• **Task goal**
All of the data that follows is to be written out exactly, with images excluded.

• **Dataset records**
════════
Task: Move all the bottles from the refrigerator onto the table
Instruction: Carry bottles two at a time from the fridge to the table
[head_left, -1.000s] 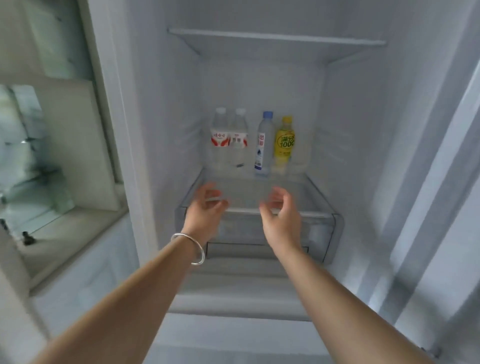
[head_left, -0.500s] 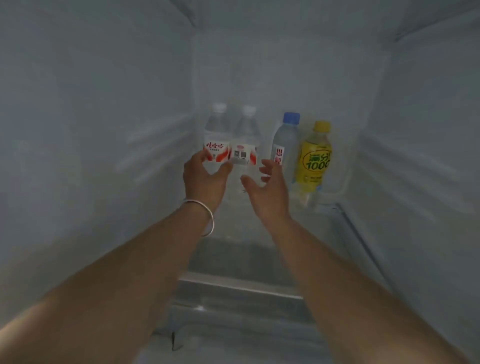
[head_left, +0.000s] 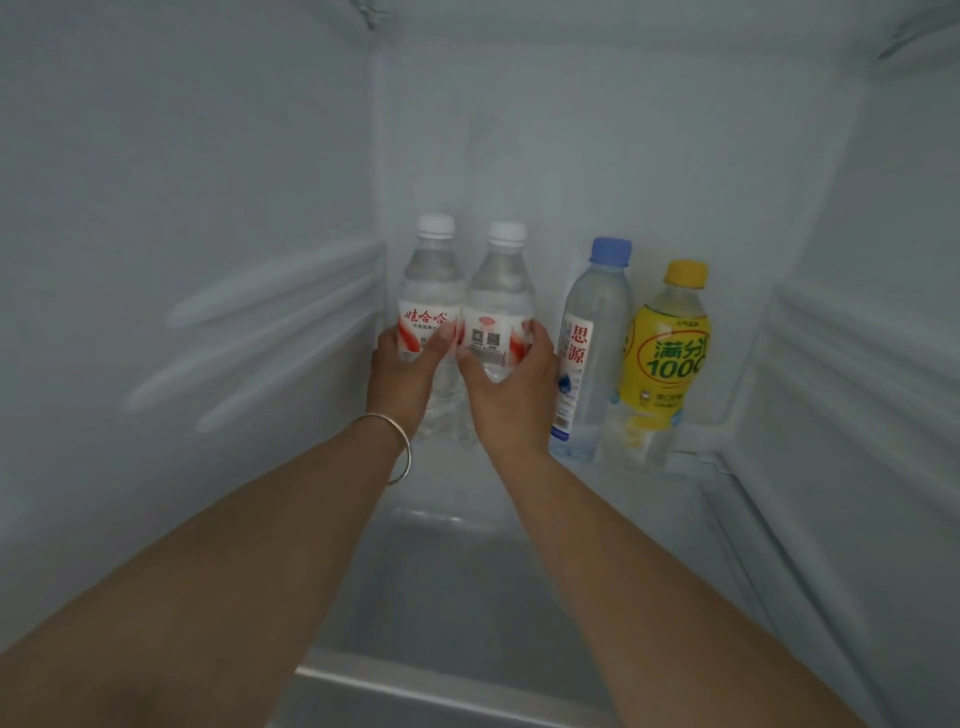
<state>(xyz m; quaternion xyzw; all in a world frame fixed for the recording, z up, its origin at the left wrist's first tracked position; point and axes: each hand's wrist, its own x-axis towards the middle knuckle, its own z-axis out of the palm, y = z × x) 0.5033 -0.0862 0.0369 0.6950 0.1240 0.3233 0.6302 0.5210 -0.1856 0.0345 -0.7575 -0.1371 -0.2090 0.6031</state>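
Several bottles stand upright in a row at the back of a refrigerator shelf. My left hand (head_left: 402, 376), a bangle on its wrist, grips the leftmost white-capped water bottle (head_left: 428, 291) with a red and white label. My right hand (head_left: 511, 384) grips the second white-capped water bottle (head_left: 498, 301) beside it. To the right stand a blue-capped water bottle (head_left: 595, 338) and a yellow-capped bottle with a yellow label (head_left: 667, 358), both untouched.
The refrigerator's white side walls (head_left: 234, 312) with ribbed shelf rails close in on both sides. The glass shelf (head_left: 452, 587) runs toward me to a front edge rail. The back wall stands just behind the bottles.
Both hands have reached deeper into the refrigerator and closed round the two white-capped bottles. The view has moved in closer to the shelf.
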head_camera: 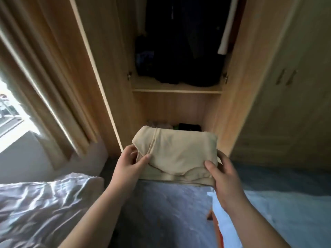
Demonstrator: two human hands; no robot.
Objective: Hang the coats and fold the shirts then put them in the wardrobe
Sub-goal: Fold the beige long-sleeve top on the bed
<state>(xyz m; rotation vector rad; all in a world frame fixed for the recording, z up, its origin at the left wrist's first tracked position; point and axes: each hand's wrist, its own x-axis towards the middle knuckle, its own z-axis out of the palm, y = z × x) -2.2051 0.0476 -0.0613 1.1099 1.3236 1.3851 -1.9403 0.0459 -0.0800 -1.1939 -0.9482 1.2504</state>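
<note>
A folded beige shirt is held level in front of the open wardrobe. My left hand grips its left edge, thumb on top. My right hand grips its right front corner. The shirt hovers before the wardrobe's lower compartment, where folded clothes lie at the back, partly hidden by the shirt. Dark coats hang above the middle shelf.
The wardrobe's left door stands open beside a beige curtain and a bright window. A crumpled pale bedsheet lies at the lower left. Blue bedding spreads at the lower right. Closed wardrobe doors are on the right.
</note>
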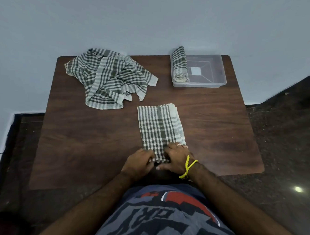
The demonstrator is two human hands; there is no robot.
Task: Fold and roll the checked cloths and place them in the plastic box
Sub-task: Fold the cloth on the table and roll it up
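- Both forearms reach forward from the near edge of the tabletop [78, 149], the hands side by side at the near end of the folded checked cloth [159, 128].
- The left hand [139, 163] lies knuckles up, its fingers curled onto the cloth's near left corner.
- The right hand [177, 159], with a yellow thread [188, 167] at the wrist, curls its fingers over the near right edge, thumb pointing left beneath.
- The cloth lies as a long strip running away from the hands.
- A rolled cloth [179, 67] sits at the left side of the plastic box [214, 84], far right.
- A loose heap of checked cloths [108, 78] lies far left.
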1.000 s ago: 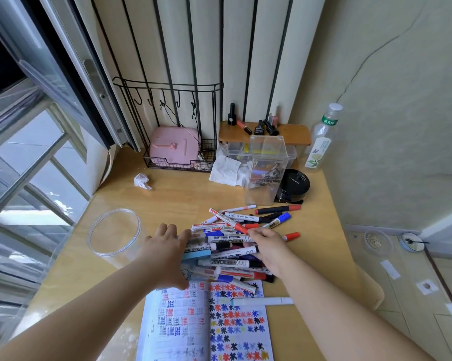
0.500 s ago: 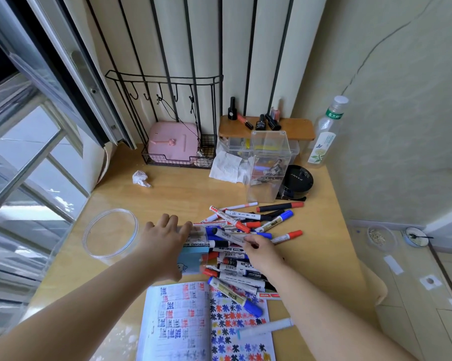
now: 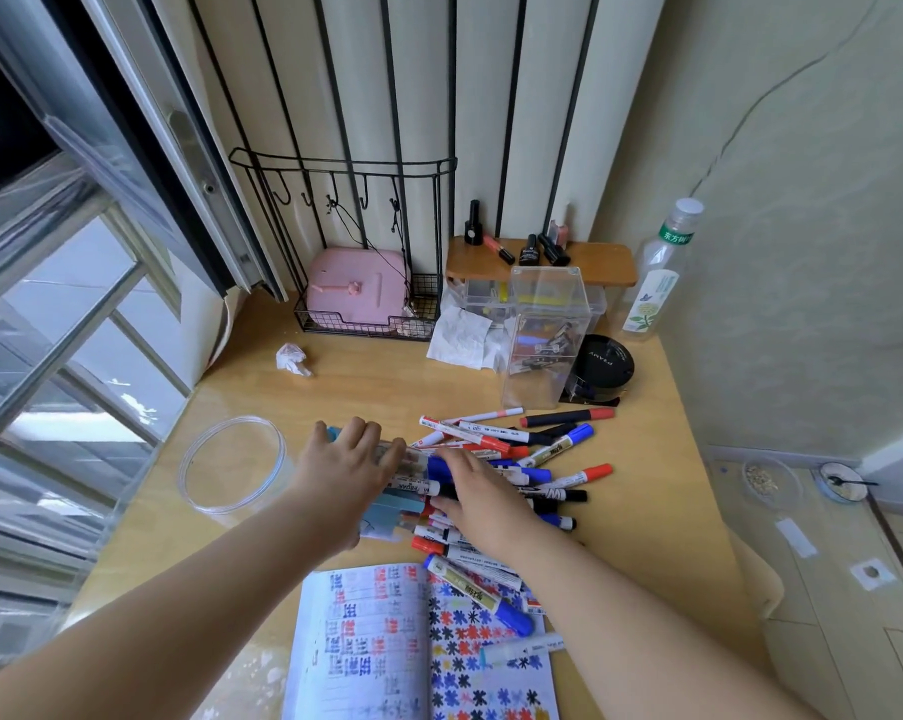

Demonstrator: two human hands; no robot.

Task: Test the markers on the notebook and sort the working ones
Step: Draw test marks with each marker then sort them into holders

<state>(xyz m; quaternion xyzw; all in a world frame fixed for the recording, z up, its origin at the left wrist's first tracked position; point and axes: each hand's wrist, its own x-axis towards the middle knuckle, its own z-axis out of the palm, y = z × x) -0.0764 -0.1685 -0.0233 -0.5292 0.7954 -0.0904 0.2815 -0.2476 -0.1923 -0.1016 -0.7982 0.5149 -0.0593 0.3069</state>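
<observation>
A person's view looks down at a wooden worktop (image 3: 335, 392) set against a wall, with a window on the left. Both bare forearms reach forward over an open notebook (image 3: 418, 652) lying at the near edge, its pages covered with rows of red, blue and black test marks and star-shaped scribbles.

Just beyond the notebook lies a loose pile of markers (image 3: 517, 459), with red, blue and black caps, pointing every way. One blue-capped marker (image 3: 478, 595) rests slanted across the notebook's upper right page, and a pale marker (image 3: 522, 649) lies lower on the same page.

The left hand (image 3: 342, 470) rests on a light blue box (image 3: 392, 511) at the left side of the pile, fingers curved over its top. The right hand (image 3: 483, 498) lies palm down on the middle of the pile, fingers fairly straight and pressing on the markers.

To the left of the hands stands a clear round container (image 3: 233, 467). Farther back are a tall clear plastic box (image 3: 545, 335), a black round tin (image 3: 607, 363), a plastic bottle (image 3: 659, 272), a crumpled tissue (image 3: 293, 358) and a pink case (image 3: 358, 291) in a wire rack.
</observation>
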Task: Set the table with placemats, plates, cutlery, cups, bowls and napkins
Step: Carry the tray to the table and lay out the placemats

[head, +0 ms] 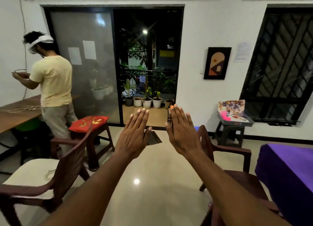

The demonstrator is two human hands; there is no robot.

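Note:
Both my arms stretch forward over the floor. My left hand (133,134) and my right hand (182,132) are held flat, backs up, fingers straight and together, side by side and holding nothing. A table with a purple cloth (288,173) stands at the right edge. On a dark stool by the far wall sits a tray (237,121) with a floral placemat (231,107) propped up in it and something pink beside it. No plates, cutlery, cups or bowls of mine are in view.
A brown plastic chair (50,180) with a cream seat stands at left, another brown chair (237,166) at right against the purple table. A stool with a red cushion (89,122) is ahead left. A person in a yellow shirt (52,80) stands by a wooden table (18,114).

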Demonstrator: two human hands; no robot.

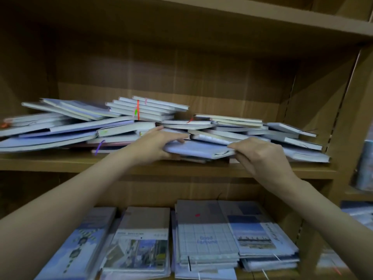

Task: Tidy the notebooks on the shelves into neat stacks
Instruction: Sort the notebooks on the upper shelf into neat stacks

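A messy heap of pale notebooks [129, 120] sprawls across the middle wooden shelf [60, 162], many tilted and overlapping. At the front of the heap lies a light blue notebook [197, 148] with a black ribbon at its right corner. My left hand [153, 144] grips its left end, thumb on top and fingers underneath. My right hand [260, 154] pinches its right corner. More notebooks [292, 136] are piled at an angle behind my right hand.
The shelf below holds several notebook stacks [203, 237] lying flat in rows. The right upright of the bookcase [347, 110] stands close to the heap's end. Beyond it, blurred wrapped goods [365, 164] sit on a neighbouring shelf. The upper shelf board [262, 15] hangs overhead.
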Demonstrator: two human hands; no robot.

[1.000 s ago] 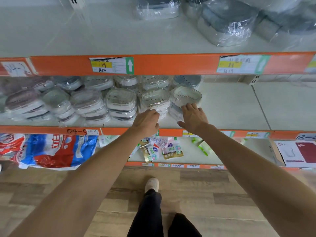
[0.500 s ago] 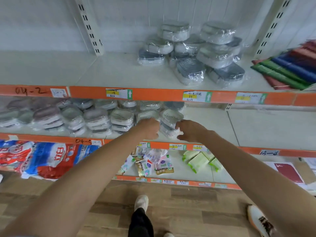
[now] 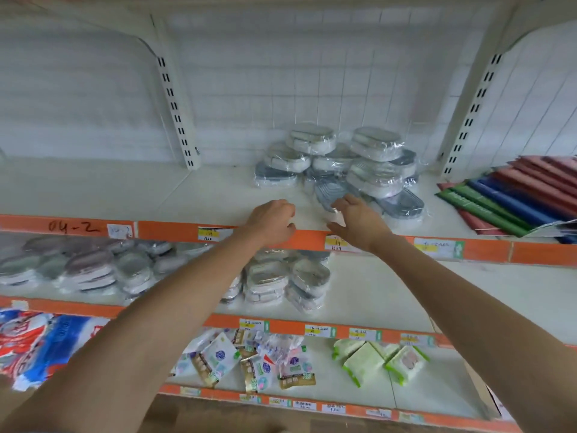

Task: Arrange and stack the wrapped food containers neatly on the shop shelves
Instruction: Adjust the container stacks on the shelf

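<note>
Bottom shelf: loose sachet packets and green-edged packs. Middle shelf: wrapped food containers in rows, stacked several high, filling its left part. Both forearms reach up past it to the upper shelf, over its orange front edge. Left hand: fingers curled loose, holding nothing. Right hand: fingers spread open, tips at the wrap of a dark container at the front of the untidy pile of wrapped containers; contact not clear. Coloured flat packs lie far right.
</note>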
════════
• **Exercise solution**
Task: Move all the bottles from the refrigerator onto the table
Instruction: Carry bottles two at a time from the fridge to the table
[head_left, -1.000s] 
[head_left, -0.500s] 
[head_left, +0.000s] 
<state>(xyz m; quaternion xyzw; all in a world frame fixed for the recording, z up, its origin at the left wrist's first tracked position; point and axes: each hand's wrist, its own x-axis towards the middle knuckle, its own z-axis out of the palm, y = z × x) 0.5033 -0.0862 0.0369 0.6950 0.1240 0.3233 0.6302 0.5210 -0.1856 0.0345 -0.7575 -0.1371 -0.2090 0.6031</state>
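Several bottles stand upright in a row at the back of a refrigerator shelf. My left hand (head_left: 402, 376), a bangle on its wrist, grips the leftmost white-capped water bottle (head_left: 428, 291) with a red and white label. My right hand (head_left: 511, 384) grips the second white-capped water bottle (head_left: 498, 301) beside it. To the right stand a blue-capped water bottle (head_left: 595, 338) and a yellow-capped bottle with a yellow label (head_left: 667, 358), both untouched.
The refrigerator's white side walls (head_left: 234, 312) with ribbed shelf rails close in on both sides. The glass shelf (head_left: 452, 587) runs toward me to a front edge rail. The back wall stands just behind the bottles.
Both hands have reached deeper into the refrigerator and closed round the two white-capped bottles. The view has moved in closer to the shelf.
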head_camera: 
Demonstrator: two human hands; no robot.
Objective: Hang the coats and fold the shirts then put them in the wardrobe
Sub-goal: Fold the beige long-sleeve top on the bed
<state>(xyz m; rotation vector rad; all in a world frame fixed for the recording, z up, its origin at the left wrist's first tracked position; point and axes: each hand's wrist, its own x-axis towards the middle knuckle, its own z-axis out of the palm, y = z × x) -2.2051 0.0476 -0.0613 1.1099 1.3236 1.3851 -1.9403 0.0459 -0.0800 -1.1939 -0.9482 1.2504</state>
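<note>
A folded beige shirt is held level in front of the open wardrobe. My left hand grips its left edge, thumb on top. My right hand grips its right front corner. The shirt hovers before the wardrobe's lower compartment, where folded clothes lie at the back, partly hidden by the shirt. Dark coats hang above the middle shelf.
The wardrobe's left door stands open beside a beige curtain and a bright window. A crumpled pale bedsheet lies at the lower left. Blue bedding spreads at the lower right. Closed wardrobe doors are on the right.
</note>
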The demonstrator is two human hands; there is no robot.
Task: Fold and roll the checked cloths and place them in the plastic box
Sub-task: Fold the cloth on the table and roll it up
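- Both forearms reach forward from the near edge of the tabletop [78, 149], the hands side by side at the near end of the folded checked cloth [159, 128].
- The left hand [139, 163] lies knuckles up, its fingers curled onto the cloth's near left corner.
- The right hand [177, 159], with a yellow thread [188, 167] at the wrist, curls its fingers over the near right edge, thumb pointing left beneath.
- The cloth lies as a long strip running away from the hands.
- A rolled cloth [179, 67] sits at the left side of the plastic box [214, 84], far right.
- A loose heap of checked cloths [108, 78] lies far left.
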1.000 s ago: 
0.500 s ago: 
now: 

Demonstrator: two human hands; no robot.

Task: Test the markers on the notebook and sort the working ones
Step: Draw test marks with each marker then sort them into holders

<state>(xyz m; quaternion xyzw; all in a world frame fixed for the recording, z up, its origin at the left wrist's first tracked position; point and axes: each hand's wrist, its own x-axis towards the middle knuckle, its own z-axis out of the palm, y = z × x) -0.0764 -0.1685 -0.0233 -0.5292 0.7954 -0.0904 0.2815 -0.2476 -0.1923 -0.1016 -0.7982 0.5149 -0.0593 0.3069</state>
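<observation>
A person's view looks down at a wooden worktop (image 3: 335, 392) set against a wall, with a window on the left. Both bare forearms reach forward over an open notebook (image 3: 418, 652) lying at the near edge, its pages covered with rows of red, blue and black test marks and star-shaped scribbles.

Just beyond the notebook lies a loose pile of markers (image 3: 517, 459), with red, blue and black caps, pointing every way. One blue-capped marker (image 3: 478, 595) rests slanted across the notebook's upper right page, and a pale marker (image 3: 522, 649) lies lower on the same page.

The left hand (image 3: 342, 470) rests on a light blue box (image 3: 392, 511) at the left side of the pile, fingers curved over its top. The right hand (image 3: 483, 498) lies palm down on the middle of the pile, fingers fairly straight and pressing on the markers.

To the left of the hands stands a clear round container (image 3: 233, 467). Farther back are a tall clear plastic box (image 3: 545, 335), a black round tin (image 3: 607, 363), a plastic bottle (image 3: 659, 272), a crumpled tissue (image 3: 293, 358) and a pink case (image 3: 358, 291) in a wire rack.
</observation>
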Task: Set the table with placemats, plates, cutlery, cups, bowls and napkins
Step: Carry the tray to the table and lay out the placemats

[head, +0 ms] 

The demonstrator is two human hands; there is no robot.

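Note:
Both my arms stretch forward over the floor. My left hand (133,134) and my right hand (182,132) are held flat, backs up, fingers straight and together, side by side and holding nothing. A table with a purple cloth (288,173) stands at the right edge. On a dark stool by the far wall sits a tray (237,121) with a floral placemat (231,107) propped up in it and something pink beside it. No plates, cutlery, cups or bowls of mine are in view.
A brown plastic chair (50,180) with a cream seat stands at left, another brown chair (237,166) at right against the purple table. A stool with a red cushion (89,122) is ahead left. A person in a yellow shirt (52,80) stands by a wooden table (18,114).
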
Demonstrator: two human hands; no robot.


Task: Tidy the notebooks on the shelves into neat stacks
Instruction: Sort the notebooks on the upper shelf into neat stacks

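A messy heap of pale notebooks [129, 120] sprawls across the middle wooden shelf [60, 162], many tilted and overlapping. At the front of the heap lies a light blue notebook [197, 148] with a black ribbon at its right corner. My left hand [153, 144] grips its left end, thumb on top and fingers underneath. My right hand [260, 154] pinches its right corner. More notebooks [292, 136] are piled at an angle behind my right hand.
The shelf below holds several notebook stacks [203, 237] lying flat in rows. The right upright of the bookcase [347, 110] stands close to the heap's end. Beyond it, blurred wrapped goods [365, 164] sit on a neighbouring shelf. The upper shelf board [262, 15] hangs overhead.
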Demonstrator: two human hands; no robot.

[1.000 s ago] 
[0.500 s ago] 
[now] 

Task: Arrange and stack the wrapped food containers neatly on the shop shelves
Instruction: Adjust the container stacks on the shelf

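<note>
Bottom shelf: loose sachet packets and green-edged packs. Middle shelf: wrapped food containers in rows, stacked several high, filling its left part. Both forearms reach up past it to the upper shelf, over its orange front edge. Left hand: fingers curled loose, holding nothing. Right hand: fingers spread open, tips at the wrap of a dark container at the front of the untidy pile of wrapped containers; contact not clear. Coloured flat packs lie far right.
</note>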

The answer to this exercise has been written out completely.